* **Your instructions**: Copy out again, unchanged, the listing below from the line that has "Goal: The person" through the line that has "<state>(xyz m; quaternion".

* **Materials provided**:

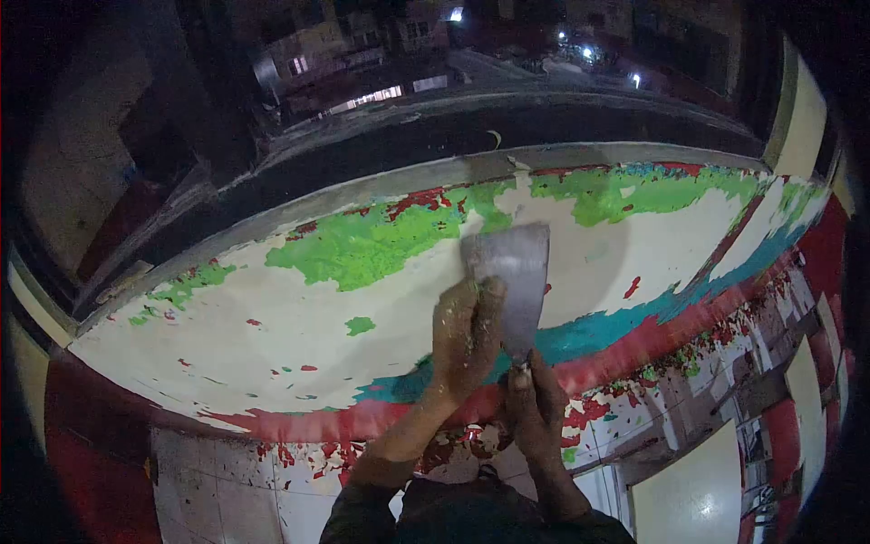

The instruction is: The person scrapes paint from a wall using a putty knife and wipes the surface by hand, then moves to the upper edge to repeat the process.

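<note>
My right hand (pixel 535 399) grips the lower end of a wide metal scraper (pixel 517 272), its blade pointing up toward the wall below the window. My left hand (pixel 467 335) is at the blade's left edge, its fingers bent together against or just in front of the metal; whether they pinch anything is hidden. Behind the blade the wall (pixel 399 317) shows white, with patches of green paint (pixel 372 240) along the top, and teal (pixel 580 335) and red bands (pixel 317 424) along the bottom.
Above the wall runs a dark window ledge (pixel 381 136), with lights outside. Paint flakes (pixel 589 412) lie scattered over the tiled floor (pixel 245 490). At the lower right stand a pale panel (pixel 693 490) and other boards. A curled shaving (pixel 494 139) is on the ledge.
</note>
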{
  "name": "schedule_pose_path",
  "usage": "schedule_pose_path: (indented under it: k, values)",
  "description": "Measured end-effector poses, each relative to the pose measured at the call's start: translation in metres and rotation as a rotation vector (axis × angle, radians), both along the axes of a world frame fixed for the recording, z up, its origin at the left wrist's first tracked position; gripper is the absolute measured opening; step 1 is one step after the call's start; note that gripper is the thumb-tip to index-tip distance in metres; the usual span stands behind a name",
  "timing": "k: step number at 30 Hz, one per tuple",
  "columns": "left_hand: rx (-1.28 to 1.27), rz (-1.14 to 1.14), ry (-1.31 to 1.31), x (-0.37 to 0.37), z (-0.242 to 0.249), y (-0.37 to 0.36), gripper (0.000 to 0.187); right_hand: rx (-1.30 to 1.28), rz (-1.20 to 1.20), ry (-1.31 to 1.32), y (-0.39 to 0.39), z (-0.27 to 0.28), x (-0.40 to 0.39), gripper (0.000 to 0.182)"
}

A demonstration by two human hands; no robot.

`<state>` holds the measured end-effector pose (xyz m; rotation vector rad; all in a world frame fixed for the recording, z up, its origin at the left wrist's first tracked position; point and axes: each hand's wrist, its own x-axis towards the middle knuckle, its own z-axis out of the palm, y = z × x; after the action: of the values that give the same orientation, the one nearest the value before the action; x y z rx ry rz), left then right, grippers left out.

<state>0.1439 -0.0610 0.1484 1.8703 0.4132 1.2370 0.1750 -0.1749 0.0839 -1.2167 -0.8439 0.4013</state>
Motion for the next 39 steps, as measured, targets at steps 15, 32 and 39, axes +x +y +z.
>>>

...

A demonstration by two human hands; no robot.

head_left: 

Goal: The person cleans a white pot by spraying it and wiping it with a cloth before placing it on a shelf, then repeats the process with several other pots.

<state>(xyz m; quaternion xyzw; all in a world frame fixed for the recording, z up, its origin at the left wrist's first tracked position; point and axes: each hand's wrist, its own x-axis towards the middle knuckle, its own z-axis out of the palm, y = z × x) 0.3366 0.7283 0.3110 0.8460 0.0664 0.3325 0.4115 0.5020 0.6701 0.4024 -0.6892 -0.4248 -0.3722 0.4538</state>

* **Answer to this exercise**:
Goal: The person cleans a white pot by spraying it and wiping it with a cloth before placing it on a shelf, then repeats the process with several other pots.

<state>(xyz m; quaternion xyzw; all in a world frame fixed for the recording, z up, its origin at the left wrist's first tracked position; point and axes: each hand's wrist, its own x-axis towards the middle knuckle, its own z-axis out of the palm, y = z × x) 0.3366 0.7283 0.3110 0.8460 0.0664 0.3325 0.4115 0.5020 0.6701 0.4024 -0.6892 -0.4248 -0.3722 0.4538</state>

What the exercise asked for is now complete.